Journal Ed. note: Mollie's father, "Gramp," was David Moyer, who married Florence Wood in Hamilton on May 24, 1911. So he was technically her stepfather but he obviously had a strong influence in her life, more than her birth father, whose identity is a mystery. Dave died in 1969 at age 97 and Florence died in 1965 at age 85; both are buried in the Hamilton cemetery. David had three children by his former wife, including Gertrude, Chester and Vinnie, who also lived into her 90s. Dave also moved his family West, from Arkansas, in 1900 and he went to work as a logger for the Lyman Timber Company. Mollie's maternal grandfather, Malcolm Wood, moved Florence and Mollie and other members of his family from Haywood County, North Carolina in 1908 and they settled on land across the river from Hamilton, where a school was also built.
      Many thanks to Carol Bates, for the information from official records and descendant memories in her book, Hamilton 100 years, that helped me sort out the genealogy of this very complicated family tree. Dave's former wife remarried to Irving Cary, a son of another pioneer Hamilton family, and in other Mollie stories linked below you will find many of Mollie's memories about the Carys.


      My memory goes back to kind relatives who gave us shelter until rough hand-split cedar boards could be built into homes for each family. Grandpa found new hills and streams full of fish. His glory had returned! The best thing in my life was being a part of his.
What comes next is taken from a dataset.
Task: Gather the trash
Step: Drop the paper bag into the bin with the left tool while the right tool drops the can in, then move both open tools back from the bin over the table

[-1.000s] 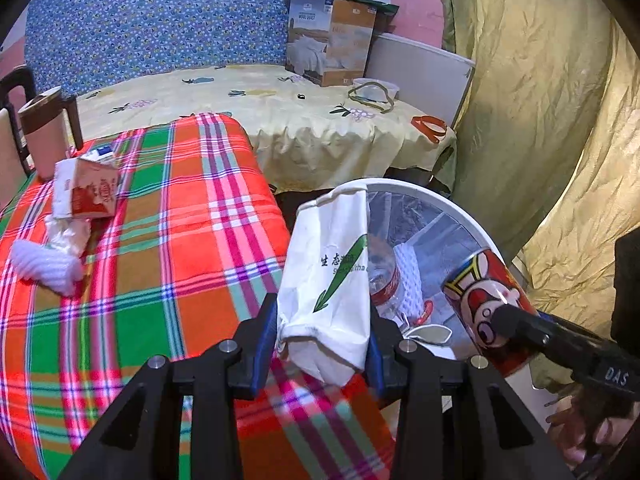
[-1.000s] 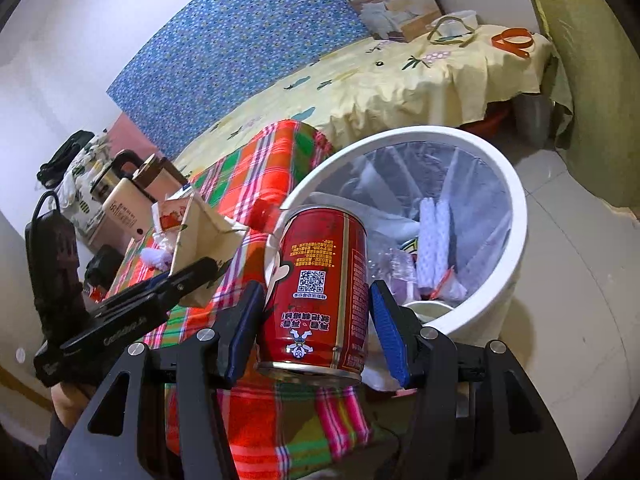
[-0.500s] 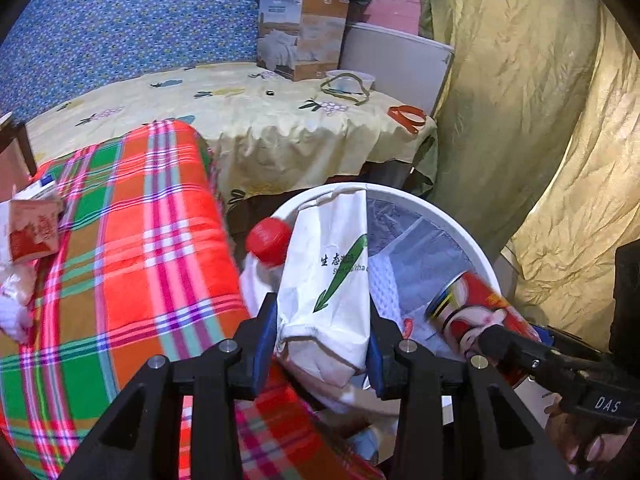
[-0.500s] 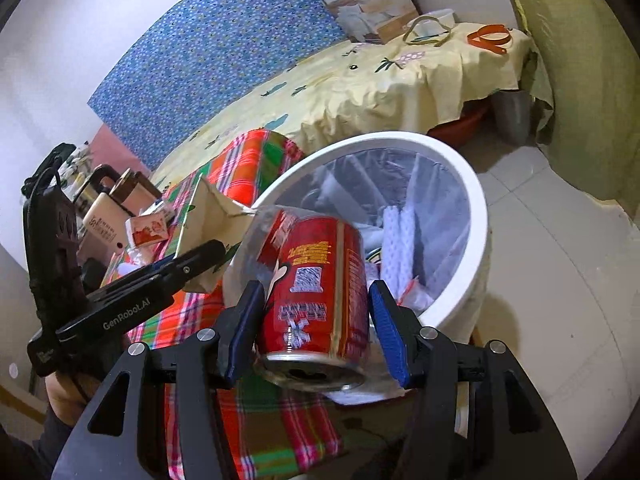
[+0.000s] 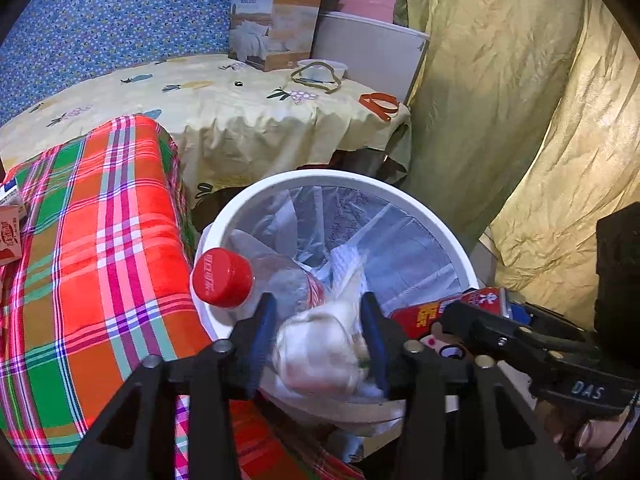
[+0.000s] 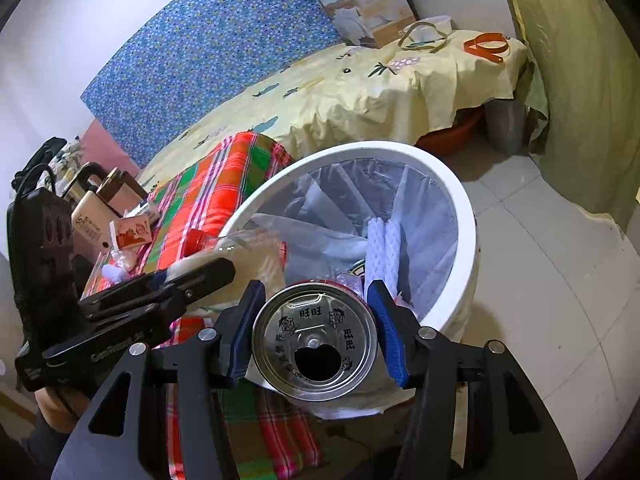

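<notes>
The white bin (image 5: 224, 216) now fills the middle of both views; a second ago it sat farther off at 2 o'clock of my left gripper (image 5: 318, 342). That gripper's jaws are opening, and the white bag (image 5: 320, 356), then upright and pinched, blurs loose between them over the bin's near rim. My right gripper (image 6: 314, 334) stays clamped on the red can (image 6: 316, 340), now tipped lid-first toward me at 6 o'clock of the bin.
</notes>
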`<state>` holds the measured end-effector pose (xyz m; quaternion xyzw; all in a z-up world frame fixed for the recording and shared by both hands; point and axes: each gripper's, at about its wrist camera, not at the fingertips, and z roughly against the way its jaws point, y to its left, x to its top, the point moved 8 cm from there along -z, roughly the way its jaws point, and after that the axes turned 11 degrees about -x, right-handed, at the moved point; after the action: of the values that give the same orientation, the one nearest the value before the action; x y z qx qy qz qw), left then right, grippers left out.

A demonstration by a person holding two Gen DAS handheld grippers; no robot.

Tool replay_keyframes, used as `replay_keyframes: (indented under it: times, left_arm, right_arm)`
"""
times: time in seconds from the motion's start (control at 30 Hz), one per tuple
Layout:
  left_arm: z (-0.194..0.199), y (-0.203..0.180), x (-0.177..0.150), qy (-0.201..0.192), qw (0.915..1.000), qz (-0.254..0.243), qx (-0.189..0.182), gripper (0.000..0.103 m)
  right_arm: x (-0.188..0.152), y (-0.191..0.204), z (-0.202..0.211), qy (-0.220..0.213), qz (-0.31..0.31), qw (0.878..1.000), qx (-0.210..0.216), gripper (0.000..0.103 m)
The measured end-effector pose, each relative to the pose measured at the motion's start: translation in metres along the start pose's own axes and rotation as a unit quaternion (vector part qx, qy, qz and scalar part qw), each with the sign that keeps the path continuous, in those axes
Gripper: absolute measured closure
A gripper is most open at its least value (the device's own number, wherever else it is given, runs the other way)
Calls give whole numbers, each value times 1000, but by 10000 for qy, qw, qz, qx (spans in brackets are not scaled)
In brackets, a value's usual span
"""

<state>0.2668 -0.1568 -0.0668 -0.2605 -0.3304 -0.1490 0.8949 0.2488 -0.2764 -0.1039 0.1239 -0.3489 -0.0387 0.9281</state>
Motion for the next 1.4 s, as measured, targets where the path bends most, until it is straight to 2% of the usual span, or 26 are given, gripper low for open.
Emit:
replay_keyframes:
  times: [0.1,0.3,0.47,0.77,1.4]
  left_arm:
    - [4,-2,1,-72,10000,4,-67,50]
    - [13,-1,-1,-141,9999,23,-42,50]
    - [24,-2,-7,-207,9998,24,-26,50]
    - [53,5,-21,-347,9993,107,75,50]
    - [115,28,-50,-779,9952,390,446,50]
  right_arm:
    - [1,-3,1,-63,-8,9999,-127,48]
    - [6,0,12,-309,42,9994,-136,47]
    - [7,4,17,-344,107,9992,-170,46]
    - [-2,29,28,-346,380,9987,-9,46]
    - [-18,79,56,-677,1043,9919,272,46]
A scrawny little red-headed girl hanging tight to the gnarled hand of an old man, whose secret ambitions were just short of reaching to the moon. We didn’t talk very much, but in silence he opened up the world that he knew to a little girl.
      He couldn’t read. He couldn’t write. He had no checks to sign. He had no bank account, and he had no worries. I was with him when he slashed out trails where we could fish. He slashed out the first trail into Grandy Lake and built a little lean-to there to protect us from the weather on the cold days we fished the lake. I curled close to him when we had only one blanket at night. I learned to clean a fish, set a trap, and shoot a gun when I was barely five years old. I remember trying to hack out a notch in the trunk of trees to set traps for the martens which provided my Grandpa’s only source of income. We didn’t like to kill anything, not even a mink or marten in a trap, but Grandpa had to have chewing tobacco.
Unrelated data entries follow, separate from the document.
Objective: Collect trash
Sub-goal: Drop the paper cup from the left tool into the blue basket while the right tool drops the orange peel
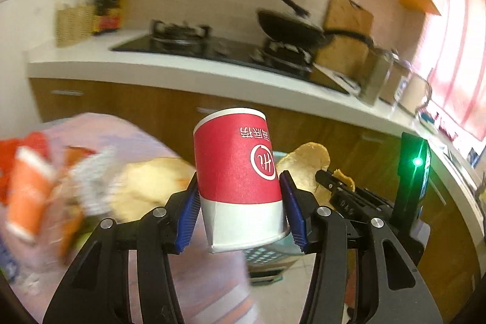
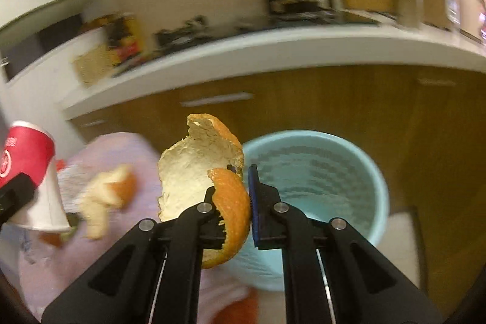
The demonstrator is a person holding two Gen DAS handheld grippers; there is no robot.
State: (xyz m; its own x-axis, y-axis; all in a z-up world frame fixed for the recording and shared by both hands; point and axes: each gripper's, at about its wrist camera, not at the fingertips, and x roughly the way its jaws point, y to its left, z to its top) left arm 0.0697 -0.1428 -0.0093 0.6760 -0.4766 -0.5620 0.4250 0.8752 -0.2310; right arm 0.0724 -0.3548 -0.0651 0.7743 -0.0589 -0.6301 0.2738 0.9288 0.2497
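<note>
Left gripper (image 1: 240, 202) clamps red paper cup (image 1: 238, 169) upside down above pink table (image 1: 212, 272); right gripper (image 2: 240, 202) pinches orange peel (image 2: 206, 181) beside blue bin (image 2: 319, 187)

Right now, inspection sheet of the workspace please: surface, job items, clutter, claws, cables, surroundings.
Surface: table under a pale purple cloth.
Job's things: red and white paper cup, upside down; orange peel; light blue bin on the floor.
Clutter: loose peel and blurred wrappers on the cloth.
Claws: left claw shut on the cup; right claw shut on the peel.
Cables: nothing seen.
Surroundings: kitchen counter, gas hob, black wok, wooden cabinets.
</note>
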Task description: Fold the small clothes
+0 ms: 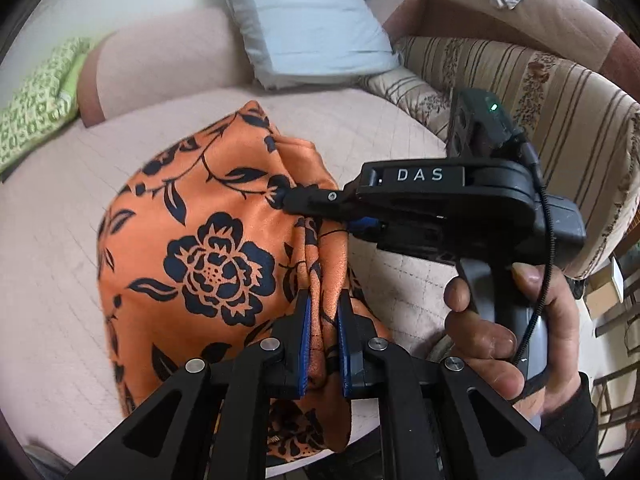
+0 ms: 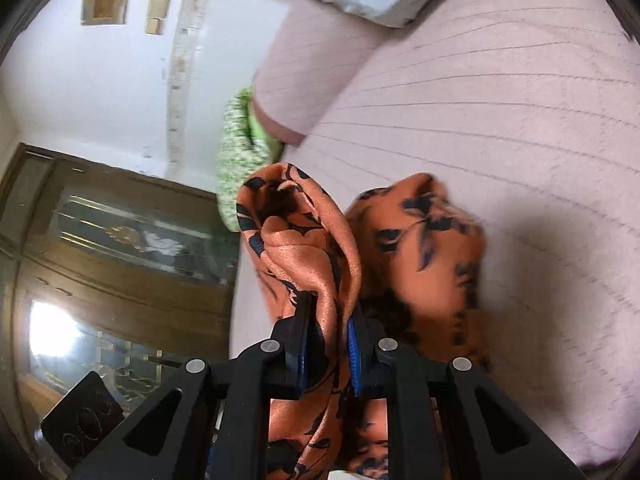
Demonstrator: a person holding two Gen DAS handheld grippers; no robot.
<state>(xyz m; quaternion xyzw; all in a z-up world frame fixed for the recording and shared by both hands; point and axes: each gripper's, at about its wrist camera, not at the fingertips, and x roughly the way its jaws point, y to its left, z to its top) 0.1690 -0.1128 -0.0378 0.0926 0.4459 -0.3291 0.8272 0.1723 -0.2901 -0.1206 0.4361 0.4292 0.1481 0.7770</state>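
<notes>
An orange garment with a dark blue flower print hangs above a pale pink bed. My left gripper is shut on a bunched edge of the garment, the cloth pinched between its blue pads. My right gripper reaches in from the right in the left wrist view and pinches the same edge higher up. In the right wrist view the right gripper is shut on a fold of the garment, which drapes down over the bed.
A light blue pillow lies at the head of the bed, a green patterned cushion at the far left. A striped blanket is heaped on the right. A wooden glass-fronted cabinet stands beside the bed.
</notes>
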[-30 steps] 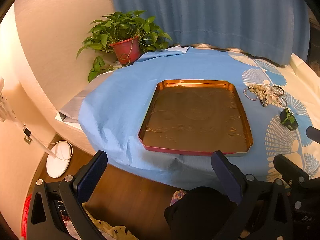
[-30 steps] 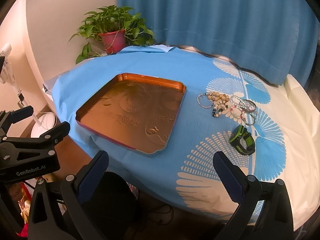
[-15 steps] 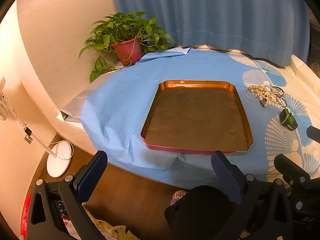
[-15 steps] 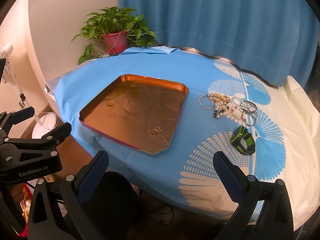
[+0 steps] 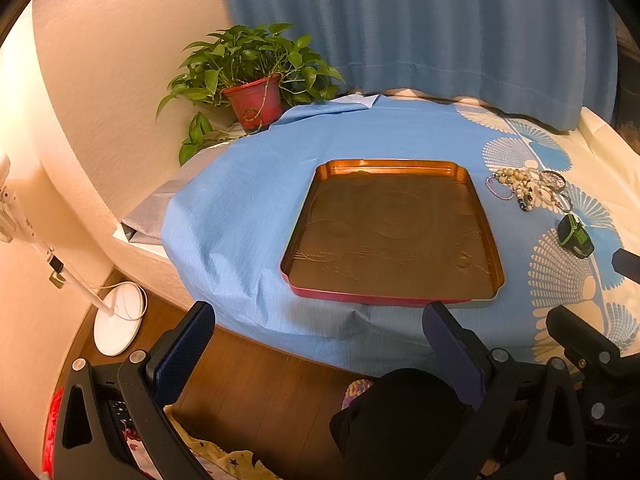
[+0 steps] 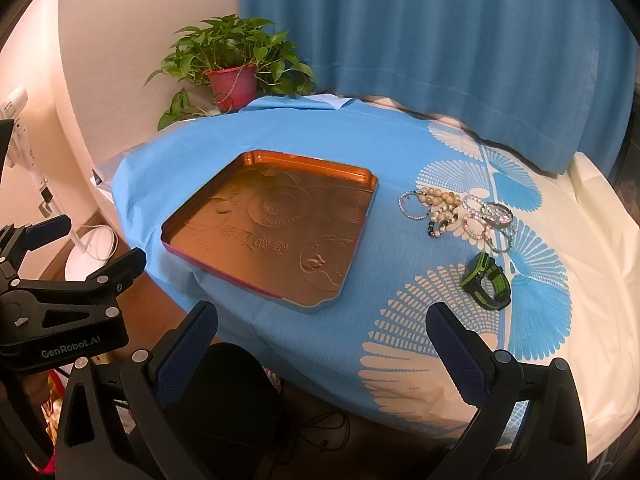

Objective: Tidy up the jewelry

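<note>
Right wrist view: tray [image 6: 256, 184] seen bare on bench [image 6: 288, 140]; bracelets [image 6: 456, 216] and watch [image 6: 486, 282] heaped beside it, untouched. Right gripper [image 6: 320, 344] and left gripper [image 5: 316, 340] held spread, nothing gripped. Sorting judged not begun.

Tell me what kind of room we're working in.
Probably a home bedroom or living room: a blue curtain, a potted plant, and a cloth-covered table with a tray.

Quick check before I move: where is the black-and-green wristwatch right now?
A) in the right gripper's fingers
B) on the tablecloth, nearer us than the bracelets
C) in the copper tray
B: the black-and-green wristwatch lies on the blue patterned tablecloth, nearer than the pile of beaded bracelets; the copper-coloured metal tray holds nothing.
</note>
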Motion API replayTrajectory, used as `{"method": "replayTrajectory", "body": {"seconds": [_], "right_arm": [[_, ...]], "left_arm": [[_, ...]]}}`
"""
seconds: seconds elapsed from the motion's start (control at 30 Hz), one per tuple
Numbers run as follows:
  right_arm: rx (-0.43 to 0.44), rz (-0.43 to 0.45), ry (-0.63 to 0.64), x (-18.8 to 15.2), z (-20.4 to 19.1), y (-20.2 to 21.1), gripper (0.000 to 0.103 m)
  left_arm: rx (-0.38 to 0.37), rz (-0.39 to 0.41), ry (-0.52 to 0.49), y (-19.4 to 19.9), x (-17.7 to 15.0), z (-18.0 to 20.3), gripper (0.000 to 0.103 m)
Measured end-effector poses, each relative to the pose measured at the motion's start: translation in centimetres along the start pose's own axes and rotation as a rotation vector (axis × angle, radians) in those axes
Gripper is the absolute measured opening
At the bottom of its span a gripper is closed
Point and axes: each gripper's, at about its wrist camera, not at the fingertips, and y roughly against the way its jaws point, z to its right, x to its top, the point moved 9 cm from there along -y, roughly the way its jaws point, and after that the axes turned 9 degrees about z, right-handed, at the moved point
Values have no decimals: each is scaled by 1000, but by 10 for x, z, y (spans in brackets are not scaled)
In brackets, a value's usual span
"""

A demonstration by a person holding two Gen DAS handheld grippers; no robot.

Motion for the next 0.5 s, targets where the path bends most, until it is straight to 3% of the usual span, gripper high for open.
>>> {"method": "replayTrajectory", "body": {"seconds": [0.5], "right_arm": [[0, 0, 1, 0, 0, 1, 103]], "left_arm": [[-1, 0, 1, 1, 0, 0, 103]]}}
      Grandpa taught me about God and all his creation. Around a blazing campfire we listened to the hoot owl, the splashing of a fish in a lake, and sometimes the thrash of an animal in the brush. We sorted out the stars and held close the hush of silence.
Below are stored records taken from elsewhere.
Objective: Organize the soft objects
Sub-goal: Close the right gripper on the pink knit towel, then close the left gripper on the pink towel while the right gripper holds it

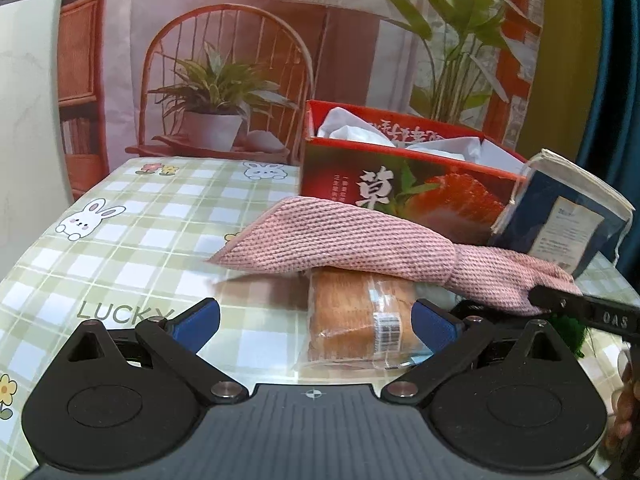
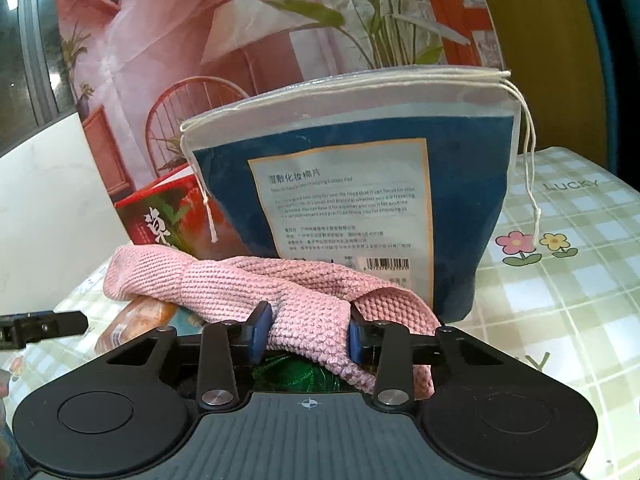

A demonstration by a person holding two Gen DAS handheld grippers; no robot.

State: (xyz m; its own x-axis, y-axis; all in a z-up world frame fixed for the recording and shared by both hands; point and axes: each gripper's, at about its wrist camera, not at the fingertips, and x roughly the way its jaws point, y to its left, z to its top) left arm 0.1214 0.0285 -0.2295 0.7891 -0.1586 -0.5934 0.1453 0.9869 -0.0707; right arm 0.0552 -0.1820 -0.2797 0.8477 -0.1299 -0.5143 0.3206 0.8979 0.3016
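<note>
We see a pink knitted cloth (image 2: 256, 284) draped over a wrapped bread loaf (image 1: 356, 316) on the table, one end bunched and pinched. Behind it a blue drawstring pouch (image 2: 360, 184) of cotton pads stands upright.

I read "LUCKY" on the checked tablecloth (image 1: 160, 232), "Cotton Pad" (small print) on the blue pouch (image 2: 460, 200), "草" on the red box (image 1: 400, 184).

Right gripper (image 2: 308, 334) jaws pinched on pink cloth (image 2: 240, 284); left gripper (image 1: 316, 322) jaws spread wide, holding nothing.
</note>
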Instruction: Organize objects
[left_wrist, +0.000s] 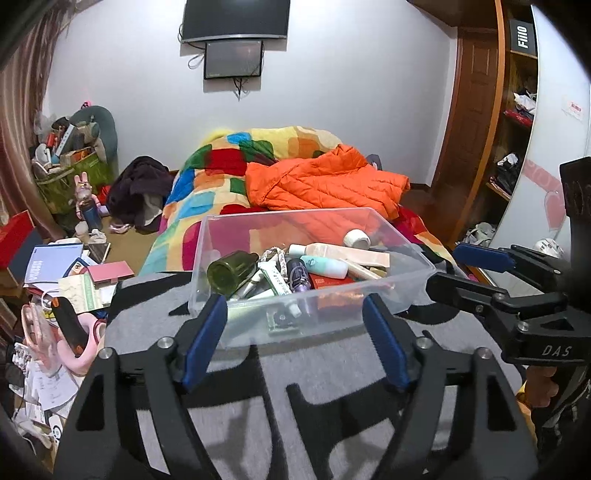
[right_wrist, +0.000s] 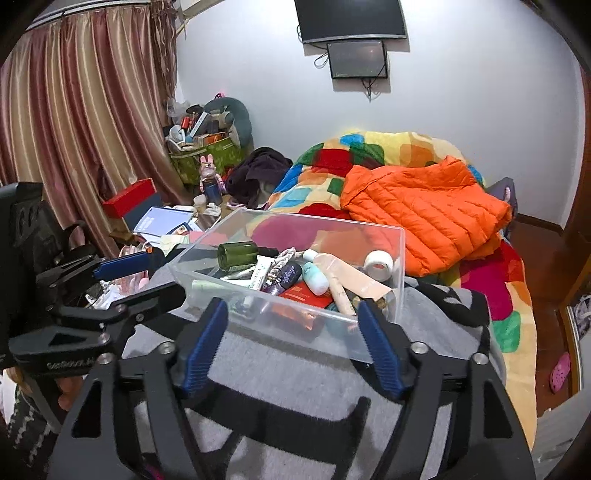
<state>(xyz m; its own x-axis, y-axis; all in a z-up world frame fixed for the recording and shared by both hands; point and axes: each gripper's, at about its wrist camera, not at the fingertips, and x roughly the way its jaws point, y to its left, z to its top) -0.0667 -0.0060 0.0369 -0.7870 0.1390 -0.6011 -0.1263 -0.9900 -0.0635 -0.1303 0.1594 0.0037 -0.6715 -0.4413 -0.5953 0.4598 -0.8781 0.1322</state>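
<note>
Both claws, left claw (left_wrist: 293, 341) and right claw (right_wrist: 291, 343), hang released before a clear, hard-walled plastic bin (left_wrist: 391, 236) on fuzzy grey cloth (left_wrist: 314, 369). Inside, a smooth green glass bottle (left_wrist: 232, 271) lies over what look like tubes, half buried.

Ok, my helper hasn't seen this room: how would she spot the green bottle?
Find the clear plastic bin on the grey blanket at the bed's near end. The green bottle lies on its side at the bin's left end, the only dark olive glass among pale tubes.
</note>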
      There was always one last question before sleep, “Did you talk to God?” “Did you thank Him for life?” “Did you ask for tomorrow?” When I was fourteen I lost him. But already my life had been molded and my values put in place. No teacher on earth could have taught me the wonderful things I learned from my Grandfather.
      I didn’t really lose him. He just went on to find another mountain that we will climb sometime, hand-¬in-hand, to the very top.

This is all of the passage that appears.